6 Moses and Aaron were two of his priests
and Samuel another who asked God for mercy.
They cried out for help
and God heard their cries and rescued them.
7 He spoke to them from the pillar of cloud—
and they did what he said
keeping the laws he gave them.
8 Yahveh our God
you answered their prayers
and forgave their sins
yet you punished them when they did wrong.
9 Exalt Yahveh our God as king
and worship at his holy mountain
for Yahveh our God is holy!

This psalm repeatedly describes God as holy and views its proclamation of God’s kingship as cause for earth’s peoples to tremble and the earth to quake. What’s so awe-inspiring about God? Though utterly transcendent, he’s powerfully present among us, manifesting his presence between the ark of the covenant’s cherubim in Jerusalem. Transcendence and immanence don’t usually go together. But Yahveh is a one-of-a-kind God, reigning over all and calling for everyone’s submission.

Unlike any of his rivals, this all-powerful king loves justice, cares for the oppressed and has given his people a law that requires the same of them. All his dealings with his people have been just and right. So he asks nothing of them that he doesn’t unfailingly give them. Again, all this sets him apart as holy.

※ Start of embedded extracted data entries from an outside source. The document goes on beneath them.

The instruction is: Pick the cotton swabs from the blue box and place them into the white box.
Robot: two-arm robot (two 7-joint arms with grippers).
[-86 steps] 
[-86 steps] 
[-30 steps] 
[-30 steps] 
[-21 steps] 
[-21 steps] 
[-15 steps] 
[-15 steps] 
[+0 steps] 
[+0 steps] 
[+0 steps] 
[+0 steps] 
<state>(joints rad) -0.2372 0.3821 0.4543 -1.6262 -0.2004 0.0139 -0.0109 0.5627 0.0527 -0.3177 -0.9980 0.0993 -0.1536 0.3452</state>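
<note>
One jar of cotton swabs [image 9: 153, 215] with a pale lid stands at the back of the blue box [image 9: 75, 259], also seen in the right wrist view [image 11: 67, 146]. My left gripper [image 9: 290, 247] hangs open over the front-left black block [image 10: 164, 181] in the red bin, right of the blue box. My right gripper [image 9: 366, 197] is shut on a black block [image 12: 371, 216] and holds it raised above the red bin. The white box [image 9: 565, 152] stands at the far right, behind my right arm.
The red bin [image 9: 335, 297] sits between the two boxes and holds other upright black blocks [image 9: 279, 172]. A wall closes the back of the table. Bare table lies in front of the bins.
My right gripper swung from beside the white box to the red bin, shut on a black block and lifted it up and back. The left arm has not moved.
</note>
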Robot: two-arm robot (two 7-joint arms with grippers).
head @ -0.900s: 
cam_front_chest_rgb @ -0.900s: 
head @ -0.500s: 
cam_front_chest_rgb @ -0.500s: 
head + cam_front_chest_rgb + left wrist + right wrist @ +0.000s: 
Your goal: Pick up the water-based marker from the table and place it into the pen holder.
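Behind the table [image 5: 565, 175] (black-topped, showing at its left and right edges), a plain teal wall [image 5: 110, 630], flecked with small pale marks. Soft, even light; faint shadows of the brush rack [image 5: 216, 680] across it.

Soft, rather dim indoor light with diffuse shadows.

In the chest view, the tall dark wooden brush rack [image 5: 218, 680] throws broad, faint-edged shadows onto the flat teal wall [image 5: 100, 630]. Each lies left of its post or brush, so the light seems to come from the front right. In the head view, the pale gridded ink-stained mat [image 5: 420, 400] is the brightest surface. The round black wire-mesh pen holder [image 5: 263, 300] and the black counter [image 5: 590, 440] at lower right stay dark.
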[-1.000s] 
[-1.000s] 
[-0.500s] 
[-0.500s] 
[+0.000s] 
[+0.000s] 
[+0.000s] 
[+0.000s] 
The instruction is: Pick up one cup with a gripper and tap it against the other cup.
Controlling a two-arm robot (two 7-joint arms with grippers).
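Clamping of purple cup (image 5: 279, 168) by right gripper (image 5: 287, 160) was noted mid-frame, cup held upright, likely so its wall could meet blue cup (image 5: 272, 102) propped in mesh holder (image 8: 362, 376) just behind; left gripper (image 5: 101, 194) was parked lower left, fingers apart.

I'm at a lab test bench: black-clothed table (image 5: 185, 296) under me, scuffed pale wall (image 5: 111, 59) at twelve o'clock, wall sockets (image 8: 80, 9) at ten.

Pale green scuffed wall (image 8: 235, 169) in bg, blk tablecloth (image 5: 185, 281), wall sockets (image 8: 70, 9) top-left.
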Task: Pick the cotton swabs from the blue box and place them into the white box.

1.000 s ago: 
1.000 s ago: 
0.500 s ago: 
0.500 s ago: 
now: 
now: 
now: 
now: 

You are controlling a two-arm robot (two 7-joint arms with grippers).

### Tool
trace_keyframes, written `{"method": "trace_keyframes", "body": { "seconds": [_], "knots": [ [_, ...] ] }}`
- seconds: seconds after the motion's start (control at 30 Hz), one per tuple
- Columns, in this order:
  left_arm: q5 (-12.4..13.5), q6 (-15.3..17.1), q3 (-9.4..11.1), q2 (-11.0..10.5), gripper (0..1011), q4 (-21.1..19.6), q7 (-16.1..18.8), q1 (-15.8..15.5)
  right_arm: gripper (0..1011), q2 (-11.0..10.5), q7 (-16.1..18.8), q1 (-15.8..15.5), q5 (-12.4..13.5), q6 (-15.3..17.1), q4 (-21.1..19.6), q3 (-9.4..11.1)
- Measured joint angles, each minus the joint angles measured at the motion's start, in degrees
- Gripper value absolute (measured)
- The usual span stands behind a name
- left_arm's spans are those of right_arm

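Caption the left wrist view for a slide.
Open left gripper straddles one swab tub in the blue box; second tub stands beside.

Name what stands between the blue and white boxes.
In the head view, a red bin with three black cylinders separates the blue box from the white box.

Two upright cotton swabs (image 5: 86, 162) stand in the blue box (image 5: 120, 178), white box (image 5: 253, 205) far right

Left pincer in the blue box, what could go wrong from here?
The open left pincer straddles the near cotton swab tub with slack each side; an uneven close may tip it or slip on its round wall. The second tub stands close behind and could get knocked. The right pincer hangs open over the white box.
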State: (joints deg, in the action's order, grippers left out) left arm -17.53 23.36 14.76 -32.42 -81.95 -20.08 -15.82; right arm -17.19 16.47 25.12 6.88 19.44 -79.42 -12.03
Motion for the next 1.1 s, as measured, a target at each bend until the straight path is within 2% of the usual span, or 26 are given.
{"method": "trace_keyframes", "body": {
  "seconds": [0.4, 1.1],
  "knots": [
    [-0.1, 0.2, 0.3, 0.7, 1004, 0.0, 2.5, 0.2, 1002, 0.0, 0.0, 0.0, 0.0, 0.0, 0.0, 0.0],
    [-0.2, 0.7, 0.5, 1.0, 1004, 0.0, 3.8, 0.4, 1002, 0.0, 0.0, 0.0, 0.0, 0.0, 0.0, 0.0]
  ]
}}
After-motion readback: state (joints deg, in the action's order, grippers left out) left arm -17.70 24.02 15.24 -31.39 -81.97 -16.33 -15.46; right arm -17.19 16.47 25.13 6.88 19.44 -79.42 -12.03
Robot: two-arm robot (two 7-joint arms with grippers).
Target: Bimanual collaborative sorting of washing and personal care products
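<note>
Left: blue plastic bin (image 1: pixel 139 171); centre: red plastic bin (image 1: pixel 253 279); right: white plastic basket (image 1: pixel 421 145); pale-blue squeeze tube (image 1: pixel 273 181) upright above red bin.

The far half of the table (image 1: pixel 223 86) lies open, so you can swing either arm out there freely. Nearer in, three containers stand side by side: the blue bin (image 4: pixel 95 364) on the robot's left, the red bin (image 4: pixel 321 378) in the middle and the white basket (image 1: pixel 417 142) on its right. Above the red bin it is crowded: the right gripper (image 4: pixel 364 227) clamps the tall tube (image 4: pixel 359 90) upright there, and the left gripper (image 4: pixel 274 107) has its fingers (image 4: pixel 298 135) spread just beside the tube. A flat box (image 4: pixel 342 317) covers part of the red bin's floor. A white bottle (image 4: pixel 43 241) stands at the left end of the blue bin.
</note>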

The psalm mentions Moses, Aaron and Samuel, who interceded for God’s people before Israel had kings. God heard them and spared his people because he’s merciful. We see another aspect of his holiness here, his ethical wholeness. We naturally either forgive or judge—or veer from one to the other. God does both because he’s totally committed to redeeming our world. That’s why the psalmist calls the world to worship this awesome king in Jerusalem where he reveals himself as the Holy One of Israel.

You determined to redeem the Israelites, God, for your holiness isn’t avoidance of sinners, so much as a commitment to show mercy while upholding justice—to bear our sins, at whatever cost. I exalt you, Lord! There’s no one like you! Make me holy as you are holy, I pray. Amen.

In your free moments today, meditate on these words:

Exalt Yahveh our God as king
and worship at his holy mountain
for Yahveh our God is holy!

Why Yahveh?

Every translator of the Psalms must decide how to handle God’s personal name, YHWH, which occurs repeatedly in its Hebrew text. Translators of the King James Version usually translated it “LORD” (all caps) and occasionally transliterated it (badly) as “Jehovah.” Modern translations, likewise, either translate or transliterate it. While translating it aims to make it more accessible to readers, transliterating it is more faithful to the text since it’s not a word at all, but rather God’s uniquely personal name. I’ve chosen to transliterate it to root it more firmly in the biblical story as the name—meaning the “self-existent One”—that God revealed to Moses on Mount Sinai. This name set Israel’s God apart from all the gods of Israel’s neighbors.

Personal names are, well, very personal. Even the sound of a name can evoke strong emotion. One problem with YHWH is that we aren’t sure how it was pronounced since Jews long ago stopped saying it in order better to hallow it. In transliterating it, I follow the advice of my esteemed Hebrew professor, Raymond Dillard. He advocated transliterating it as Yahveh—pronounced yah·vay—arguing that following the modern Hebrew pronunciation of its third consonant makes the name sound more robustly Jewish than Yahweh.